**Task description**
Out of the lines below, please list those that hold the string "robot".

═════ Exercise data

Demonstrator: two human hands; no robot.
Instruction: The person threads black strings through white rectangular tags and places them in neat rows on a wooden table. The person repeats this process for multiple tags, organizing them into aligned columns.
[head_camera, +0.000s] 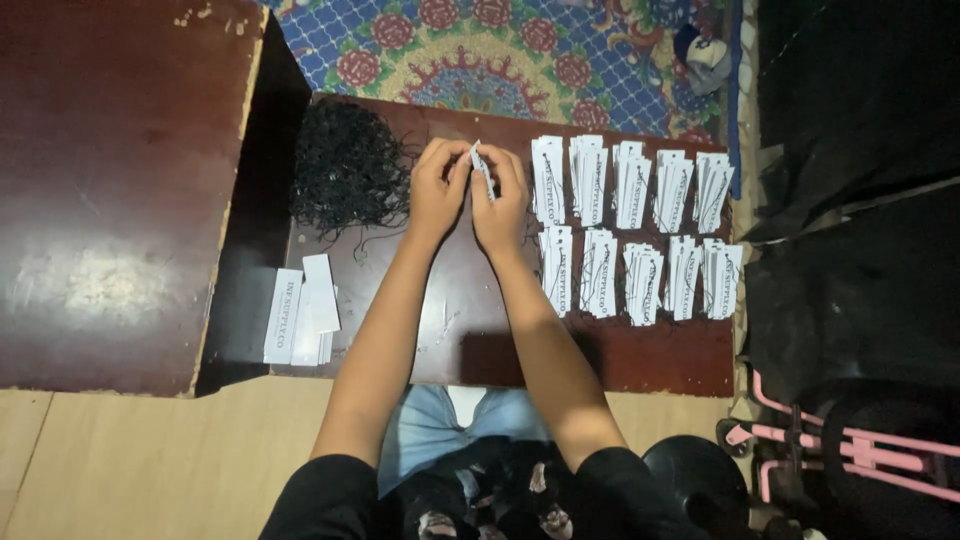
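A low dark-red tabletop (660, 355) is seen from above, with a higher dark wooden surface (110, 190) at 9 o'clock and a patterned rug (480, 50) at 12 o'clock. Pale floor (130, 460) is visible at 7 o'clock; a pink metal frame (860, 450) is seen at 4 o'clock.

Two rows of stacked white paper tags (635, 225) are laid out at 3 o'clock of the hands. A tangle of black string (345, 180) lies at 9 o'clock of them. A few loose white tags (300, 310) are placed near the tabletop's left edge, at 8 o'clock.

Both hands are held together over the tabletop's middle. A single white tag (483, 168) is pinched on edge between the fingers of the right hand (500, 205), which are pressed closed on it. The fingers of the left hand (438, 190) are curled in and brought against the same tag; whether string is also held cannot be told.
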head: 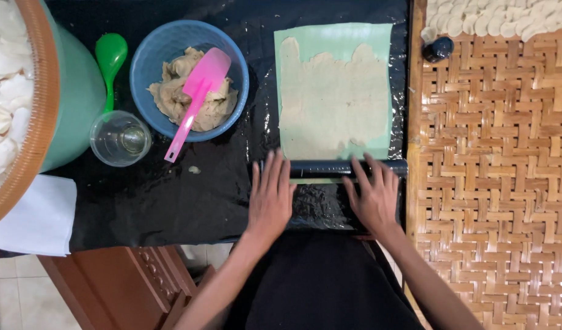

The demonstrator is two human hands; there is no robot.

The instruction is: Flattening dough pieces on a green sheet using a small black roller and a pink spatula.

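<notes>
A black rolling pin (321, 168) lies crosswise at the near edge of a pale green sheet (333, 38) covered with a thin layer of beige dough (333, 104). My left hand (270, 197) rests flat with its fingertips on the pin's left part. My right hand (372, 194) lies flat with its fingertips on the pin's right part. Both hands have their fingers spread and grip nothing. The sheet lies on a shiny black plastic cover (171, 195).
A blue bowl (153, 55) holds dough and a pink spatula (195, 98). Beside it are a clear glass (120, 138), a green spoon (110, 58) and a green tub (73, 91). A woven bamboo tray (495, 183) at right carries white dough discs (495, 18). White cloth (36, 220) lies left.
</notes>
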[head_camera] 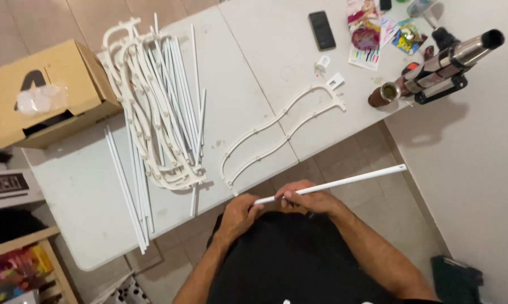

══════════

**The answer**
Demonstrator: two human hands; no robot.
The demonstrator is two human hands; there is no robot.

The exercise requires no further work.